▶ _Task instructions_
Reproduce only this stretch of the listing below: from the line with "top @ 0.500" through the line with "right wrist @", exactly as written, with pictures excluded.

▶ _Data excerpt_

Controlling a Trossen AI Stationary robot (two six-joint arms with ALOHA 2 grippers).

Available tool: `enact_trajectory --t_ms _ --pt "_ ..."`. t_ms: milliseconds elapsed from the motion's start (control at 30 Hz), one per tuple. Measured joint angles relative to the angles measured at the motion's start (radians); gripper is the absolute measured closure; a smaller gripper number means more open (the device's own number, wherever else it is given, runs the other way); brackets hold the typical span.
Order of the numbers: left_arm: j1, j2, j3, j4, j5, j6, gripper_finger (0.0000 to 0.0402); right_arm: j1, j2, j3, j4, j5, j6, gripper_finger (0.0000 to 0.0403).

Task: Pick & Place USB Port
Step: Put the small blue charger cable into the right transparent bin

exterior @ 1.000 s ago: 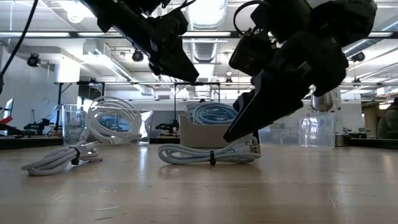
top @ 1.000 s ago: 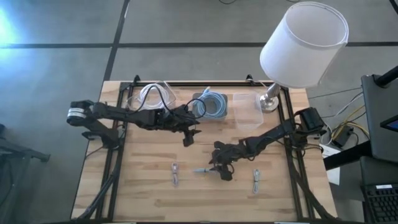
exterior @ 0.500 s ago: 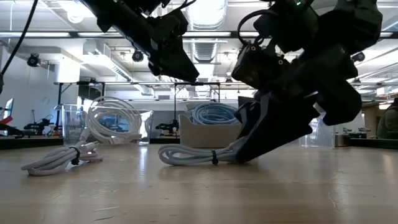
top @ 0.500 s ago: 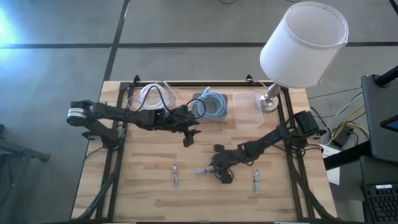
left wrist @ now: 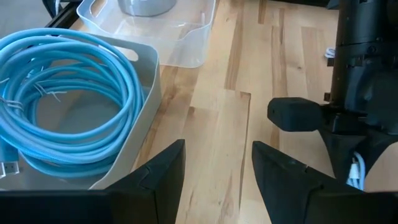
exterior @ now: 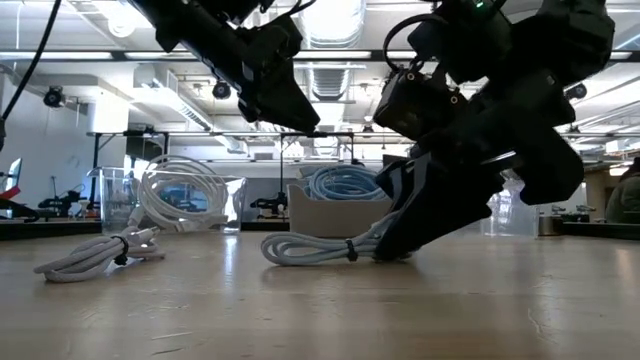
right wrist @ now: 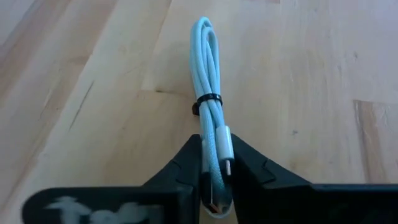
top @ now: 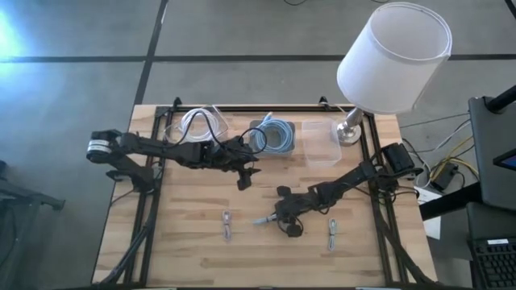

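A pale bundled USB cable (top: 262, 219), tied with a black band, lies on the wooden table near its middle. My right gripper (top: 282, 222) is down at the bundle's right end and shut on it; the right wrist view shows the bundle (right wrist: 210, 93) running away from the fingers. Two more tied bundles lie on the table, one to the left (top: 228, 226) and one to the right (top: 331, 235). My left gripper (top: 244, 179) hangs open above the table, in front of a white bin (top: 260, 145) holding a coiled blue cable (left wrist: 62, 112). My right gripper pinches the bundle's plug end (right wrist: 216, 163) between its two fingers, with the strands and a white plug between them. The fingers slant down from the table's right side and lie along the bundle. The rest of the bundle (exterior: 320, 247) lies flat on the table.
At the back stand a clear tub with a white cable (top: 193, 125), the white bin and an empty clear tub (top: 321, 143). A lamp (top: 391, 56) stands at the back right corner. Bare wood lies along the near edge.
My right gripper has come down and a little toward the table's left onto the end of the bundle, and has shut on it. The bundle has stayed on the table, shifting slightly.
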Motion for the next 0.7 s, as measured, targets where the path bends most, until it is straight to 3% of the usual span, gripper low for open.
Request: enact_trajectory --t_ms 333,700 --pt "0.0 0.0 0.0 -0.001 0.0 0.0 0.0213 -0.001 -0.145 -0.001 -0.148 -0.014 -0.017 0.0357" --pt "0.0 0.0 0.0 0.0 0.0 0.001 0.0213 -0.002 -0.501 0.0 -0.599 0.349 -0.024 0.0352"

▶ _Output below_
top @ 0.500 s ago: 
left wrist @ now: 
exterior @ now: 
right wrist @ now: 

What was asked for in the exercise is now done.